--- DATA EXCERPT Enclosed Below ---

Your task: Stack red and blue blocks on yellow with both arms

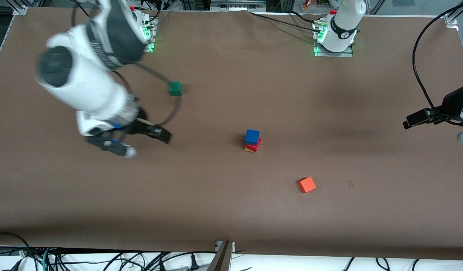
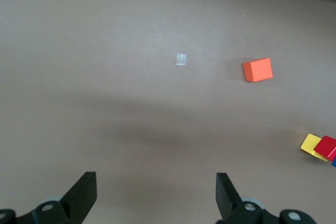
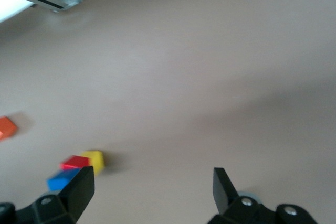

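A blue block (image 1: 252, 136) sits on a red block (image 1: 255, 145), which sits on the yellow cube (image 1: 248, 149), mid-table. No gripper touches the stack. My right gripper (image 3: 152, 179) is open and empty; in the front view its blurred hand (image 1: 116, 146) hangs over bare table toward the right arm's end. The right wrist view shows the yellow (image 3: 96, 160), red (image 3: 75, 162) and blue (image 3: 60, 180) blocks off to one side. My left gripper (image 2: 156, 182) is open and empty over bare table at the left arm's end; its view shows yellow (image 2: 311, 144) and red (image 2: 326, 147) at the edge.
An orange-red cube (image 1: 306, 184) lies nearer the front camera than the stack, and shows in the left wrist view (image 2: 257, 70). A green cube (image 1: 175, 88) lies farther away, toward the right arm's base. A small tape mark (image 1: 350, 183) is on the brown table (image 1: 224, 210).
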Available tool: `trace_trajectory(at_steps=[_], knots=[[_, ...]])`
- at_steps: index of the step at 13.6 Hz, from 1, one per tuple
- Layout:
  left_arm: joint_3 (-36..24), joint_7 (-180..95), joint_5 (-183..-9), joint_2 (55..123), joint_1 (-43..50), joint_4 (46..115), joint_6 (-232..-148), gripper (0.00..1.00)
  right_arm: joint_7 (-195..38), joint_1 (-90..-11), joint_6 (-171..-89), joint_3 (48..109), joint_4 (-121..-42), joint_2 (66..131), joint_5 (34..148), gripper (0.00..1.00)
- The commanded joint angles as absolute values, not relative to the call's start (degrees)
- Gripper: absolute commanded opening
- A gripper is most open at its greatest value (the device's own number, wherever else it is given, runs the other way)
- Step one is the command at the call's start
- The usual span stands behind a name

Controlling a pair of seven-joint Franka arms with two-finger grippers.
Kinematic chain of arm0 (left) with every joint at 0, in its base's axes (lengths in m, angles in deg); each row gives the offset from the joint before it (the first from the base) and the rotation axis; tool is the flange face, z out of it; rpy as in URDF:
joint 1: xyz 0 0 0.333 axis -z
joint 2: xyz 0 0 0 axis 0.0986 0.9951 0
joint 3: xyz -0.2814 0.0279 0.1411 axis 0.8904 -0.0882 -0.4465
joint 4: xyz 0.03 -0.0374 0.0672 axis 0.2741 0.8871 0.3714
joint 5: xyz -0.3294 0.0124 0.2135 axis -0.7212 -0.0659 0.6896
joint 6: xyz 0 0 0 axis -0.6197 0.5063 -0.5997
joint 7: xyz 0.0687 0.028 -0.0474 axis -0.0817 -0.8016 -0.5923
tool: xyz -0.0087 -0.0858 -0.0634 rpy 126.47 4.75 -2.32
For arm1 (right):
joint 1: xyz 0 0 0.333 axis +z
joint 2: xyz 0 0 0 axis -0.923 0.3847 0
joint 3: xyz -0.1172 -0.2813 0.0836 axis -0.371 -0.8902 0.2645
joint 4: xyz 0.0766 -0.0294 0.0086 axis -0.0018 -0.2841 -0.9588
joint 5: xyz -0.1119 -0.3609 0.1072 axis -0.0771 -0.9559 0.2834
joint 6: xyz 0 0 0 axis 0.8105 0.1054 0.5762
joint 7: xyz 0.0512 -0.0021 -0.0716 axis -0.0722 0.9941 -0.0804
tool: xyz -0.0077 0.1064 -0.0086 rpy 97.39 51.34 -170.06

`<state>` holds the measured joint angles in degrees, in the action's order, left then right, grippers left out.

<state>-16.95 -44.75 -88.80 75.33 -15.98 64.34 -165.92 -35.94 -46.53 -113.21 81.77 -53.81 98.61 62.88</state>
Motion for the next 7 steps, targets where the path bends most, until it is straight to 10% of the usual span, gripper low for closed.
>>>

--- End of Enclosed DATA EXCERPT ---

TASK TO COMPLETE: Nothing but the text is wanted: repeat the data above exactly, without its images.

REPLY:
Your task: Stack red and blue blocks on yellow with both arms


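A blue block (image 1: 252, 136) sits on a red block (image 1: 255, 145), which sits on the yellow cube (image 1: 248, 149), mid-table. No gripper touches the stack. My right gripper (image 3: 152, 179) is open and empty; in the front view its blurred hand (image 1: 116, 146) hangs over bare table toward the right arm's end. The right wrist view shows the yellow (image 3: 96, 160), red (image 3: 75, 162) and blue (image 3: 60, 180) blocks off to one side. My left gripper (image 2: 156, 182) is open and empty over bare table at the left arm's end; its view shows yellow (image 2: 311, 144) and red (image 2: 326, 147) at the edge.
An orange-red cube (image 1: 306, 184) lies nearer the front camera than the stack, and shows in the left wrist view (image 2: 257, 70). A green cube (image 1: 175, 88) lies farther away, toward the right arm's base. A small tape mark (image 1: 350, 183) is on the brown table (image 1: 224, 210).
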Available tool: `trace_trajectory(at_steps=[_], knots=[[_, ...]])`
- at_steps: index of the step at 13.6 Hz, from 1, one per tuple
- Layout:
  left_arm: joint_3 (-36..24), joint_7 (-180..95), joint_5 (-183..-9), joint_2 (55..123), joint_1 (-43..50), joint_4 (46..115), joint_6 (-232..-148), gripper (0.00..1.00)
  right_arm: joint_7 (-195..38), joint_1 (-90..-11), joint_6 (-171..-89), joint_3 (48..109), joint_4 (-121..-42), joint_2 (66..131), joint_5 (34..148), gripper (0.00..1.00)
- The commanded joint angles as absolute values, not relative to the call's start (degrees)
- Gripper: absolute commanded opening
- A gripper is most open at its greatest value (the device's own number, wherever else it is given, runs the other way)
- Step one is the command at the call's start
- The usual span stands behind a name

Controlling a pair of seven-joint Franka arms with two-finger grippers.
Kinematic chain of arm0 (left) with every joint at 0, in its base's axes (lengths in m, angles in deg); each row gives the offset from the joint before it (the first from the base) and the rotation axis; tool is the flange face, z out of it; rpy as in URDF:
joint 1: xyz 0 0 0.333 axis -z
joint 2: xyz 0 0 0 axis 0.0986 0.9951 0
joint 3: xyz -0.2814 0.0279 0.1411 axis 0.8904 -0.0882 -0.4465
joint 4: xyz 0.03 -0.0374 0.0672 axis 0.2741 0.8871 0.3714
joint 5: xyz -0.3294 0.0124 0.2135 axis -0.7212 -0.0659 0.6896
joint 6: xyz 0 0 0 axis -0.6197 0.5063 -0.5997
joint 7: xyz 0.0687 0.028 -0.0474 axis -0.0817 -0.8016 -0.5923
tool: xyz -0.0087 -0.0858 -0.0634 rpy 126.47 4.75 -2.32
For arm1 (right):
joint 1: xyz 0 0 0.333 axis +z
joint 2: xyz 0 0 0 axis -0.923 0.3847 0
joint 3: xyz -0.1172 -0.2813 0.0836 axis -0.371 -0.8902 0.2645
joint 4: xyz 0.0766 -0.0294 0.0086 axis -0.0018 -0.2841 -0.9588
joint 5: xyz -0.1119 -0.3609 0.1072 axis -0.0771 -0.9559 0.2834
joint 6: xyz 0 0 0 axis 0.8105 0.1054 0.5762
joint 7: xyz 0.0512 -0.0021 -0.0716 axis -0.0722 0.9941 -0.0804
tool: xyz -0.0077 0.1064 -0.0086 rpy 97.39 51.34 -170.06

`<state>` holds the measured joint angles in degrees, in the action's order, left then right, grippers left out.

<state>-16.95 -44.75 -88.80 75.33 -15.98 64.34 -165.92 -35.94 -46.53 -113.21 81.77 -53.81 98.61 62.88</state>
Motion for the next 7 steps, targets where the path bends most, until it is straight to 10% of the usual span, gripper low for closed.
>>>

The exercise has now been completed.